Problem to work on — When you answer, restate the entries below without altering anything.

Records for processing —

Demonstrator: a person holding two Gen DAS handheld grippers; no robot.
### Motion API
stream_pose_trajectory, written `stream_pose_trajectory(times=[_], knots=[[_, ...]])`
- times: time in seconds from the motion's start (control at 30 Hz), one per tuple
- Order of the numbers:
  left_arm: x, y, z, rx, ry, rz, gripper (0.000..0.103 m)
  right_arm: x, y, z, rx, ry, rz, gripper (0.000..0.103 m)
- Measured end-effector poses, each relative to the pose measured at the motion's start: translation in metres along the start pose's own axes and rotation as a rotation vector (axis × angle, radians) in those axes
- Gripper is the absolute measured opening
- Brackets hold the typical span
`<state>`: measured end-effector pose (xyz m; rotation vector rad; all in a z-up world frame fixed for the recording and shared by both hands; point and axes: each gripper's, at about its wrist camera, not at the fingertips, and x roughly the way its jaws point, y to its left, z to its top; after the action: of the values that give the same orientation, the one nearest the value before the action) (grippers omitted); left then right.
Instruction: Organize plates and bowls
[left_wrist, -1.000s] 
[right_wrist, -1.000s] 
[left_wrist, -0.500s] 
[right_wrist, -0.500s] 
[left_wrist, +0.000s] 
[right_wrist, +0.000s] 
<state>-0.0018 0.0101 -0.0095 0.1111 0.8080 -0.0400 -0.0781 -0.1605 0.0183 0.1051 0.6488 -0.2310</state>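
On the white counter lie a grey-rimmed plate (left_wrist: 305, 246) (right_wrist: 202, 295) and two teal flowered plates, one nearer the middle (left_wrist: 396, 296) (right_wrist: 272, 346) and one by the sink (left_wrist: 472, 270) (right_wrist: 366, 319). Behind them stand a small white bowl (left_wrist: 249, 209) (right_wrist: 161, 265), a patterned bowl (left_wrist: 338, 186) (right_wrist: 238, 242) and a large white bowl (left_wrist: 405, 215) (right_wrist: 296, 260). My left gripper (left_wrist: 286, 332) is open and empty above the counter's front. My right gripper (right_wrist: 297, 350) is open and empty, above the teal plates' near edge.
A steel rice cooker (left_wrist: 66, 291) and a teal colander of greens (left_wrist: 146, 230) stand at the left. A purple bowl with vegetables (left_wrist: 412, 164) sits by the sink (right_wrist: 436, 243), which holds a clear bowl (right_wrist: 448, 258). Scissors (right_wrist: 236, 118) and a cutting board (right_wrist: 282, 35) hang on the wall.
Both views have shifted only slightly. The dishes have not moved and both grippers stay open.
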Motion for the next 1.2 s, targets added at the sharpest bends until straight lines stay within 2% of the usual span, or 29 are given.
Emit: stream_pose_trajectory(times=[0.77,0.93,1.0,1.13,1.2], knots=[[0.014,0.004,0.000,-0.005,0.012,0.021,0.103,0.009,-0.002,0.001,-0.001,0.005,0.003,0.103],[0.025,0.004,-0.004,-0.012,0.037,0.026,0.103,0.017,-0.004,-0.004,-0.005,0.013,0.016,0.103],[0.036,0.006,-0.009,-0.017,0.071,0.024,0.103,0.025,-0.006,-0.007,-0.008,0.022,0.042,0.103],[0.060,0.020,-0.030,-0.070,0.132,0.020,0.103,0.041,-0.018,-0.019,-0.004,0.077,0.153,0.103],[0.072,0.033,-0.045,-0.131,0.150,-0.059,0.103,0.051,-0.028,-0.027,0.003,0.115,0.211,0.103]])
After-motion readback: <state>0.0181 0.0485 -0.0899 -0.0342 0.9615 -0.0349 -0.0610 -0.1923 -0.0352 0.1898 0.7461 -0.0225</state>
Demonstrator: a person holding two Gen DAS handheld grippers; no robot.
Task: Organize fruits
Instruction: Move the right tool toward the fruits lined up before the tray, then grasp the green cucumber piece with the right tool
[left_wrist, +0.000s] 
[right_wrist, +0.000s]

Result of the exercise —
Demonstrator: a person holding two Gen DAS handheld grippers; no robot.
### Motion API
stream_pose_trajectory, written `stream_pose_trajectory(times=[_], knots=[[_, ...]])`
- times: time in seconds from the motion's start (control at 30 Hz), one per tuple
- Order of the numbers:
  left_arm: x, y, z, rx, ry, rz, gripper (0.000..0.103 m)
  right_arm: x, y, z, rx, ry, rz, gripper (0.000..0.103 m)
- Measured end-effector poses, each relative to the pose measured at the motion's start: translation in metres along the start pose's own axes and rotation as a rotation vector (axis × angle, radians) in those axes
- Gripper is the absolute measured opening
- Brackets hold the typical span
`<state>`: measured end-effector pose (xyz m; rotation vector rad; all in a z-up world frame fixed for the recording and shared by both hands; point and axes: each gripper's, at about its wrist camera, not at the fingertips, and x roughly the way its jaws point, y to its left, z to its top; after the action: of the values that give the same orientation, the one nearest the value before the action) (grippers omitted); left then right.
Instruction: Organize plates and bowls
[left_wrist, -1.000s] 
[right_wrist, -1.000s] 
[left_wrist, -0.500s] 
[right_wrist, -0.500s] 
[left_wrist, +0.000s] 
[right_wrist, +0.000s] 
<state>-0.0018 0.0101 -0.0095 0.1111 0.8080 -0.0400 -0.0781 -0.1605 0.0183 0.1051 0.6488 -0.2310</state>
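On the white counter lie a grey-rimmed plate (left_wrist: 305, 246) (right_wrist: 202, 295) and two teal flowered plates, one nearer the middle (left_wrist: 396, 296) (right_wrist: 272, 346) and one by the sink (left_wrist: 472, 270) (right_wrist: 366, 319). Behind them stand a small white bowl (left_wrist: 249, 209) (right_wrist: 161, 265), a patterned bowl (left_wrist: 338, 186) (right_wrist: 238, 242) and a large white bowl (left_wrist: 405, 215) (right_wrist: 296, 260). My left gripper (left_wrist: 286, 332) is open and empty above the counter's front. My right gripper (right_wrist: 297, 350) is open and empty, above the teal plates' near edge.
A steel rice cooker (left_wrist: 66, 291) and a teal colander of greens (left_wrist: 146, 230) stand at the left. A purple bowl with vegetables (left_wrist: 412, 164) sits by the sink (right_wrist: 436, 243), which holds a clear bowl (right_wrist: 448, 258). Scissors (right_wrist: 236, 118) and a cutting board (right_wrist: 282, 35) hang on the wall.
Both views have shifted only slightly. The dishes have not moved and both grippers stay open.
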Motion for the next 1.2 s, targets added at the sharpest bends until straight lines stay within 2% of the usual span, or 29 are given.
Emit: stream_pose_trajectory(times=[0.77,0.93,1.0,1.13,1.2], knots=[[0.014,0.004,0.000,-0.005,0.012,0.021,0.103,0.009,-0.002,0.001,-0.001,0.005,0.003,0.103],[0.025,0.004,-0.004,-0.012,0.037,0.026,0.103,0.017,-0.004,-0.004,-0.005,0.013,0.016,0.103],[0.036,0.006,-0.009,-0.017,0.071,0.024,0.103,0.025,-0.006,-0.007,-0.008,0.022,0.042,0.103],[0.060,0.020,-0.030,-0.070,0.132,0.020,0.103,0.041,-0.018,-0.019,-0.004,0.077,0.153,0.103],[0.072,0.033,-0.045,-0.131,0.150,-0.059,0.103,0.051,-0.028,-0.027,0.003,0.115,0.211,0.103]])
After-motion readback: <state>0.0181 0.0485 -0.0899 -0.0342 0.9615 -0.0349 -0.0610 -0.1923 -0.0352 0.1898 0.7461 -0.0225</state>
Demonstrator: a person holding two Gen DAS handheld grippers; no robot.
Task: Organize fruits
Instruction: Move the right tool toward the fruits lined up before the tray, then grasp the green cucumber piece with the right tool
[left_wrist, +0.000s] 
[right_wrist, +0.000s]

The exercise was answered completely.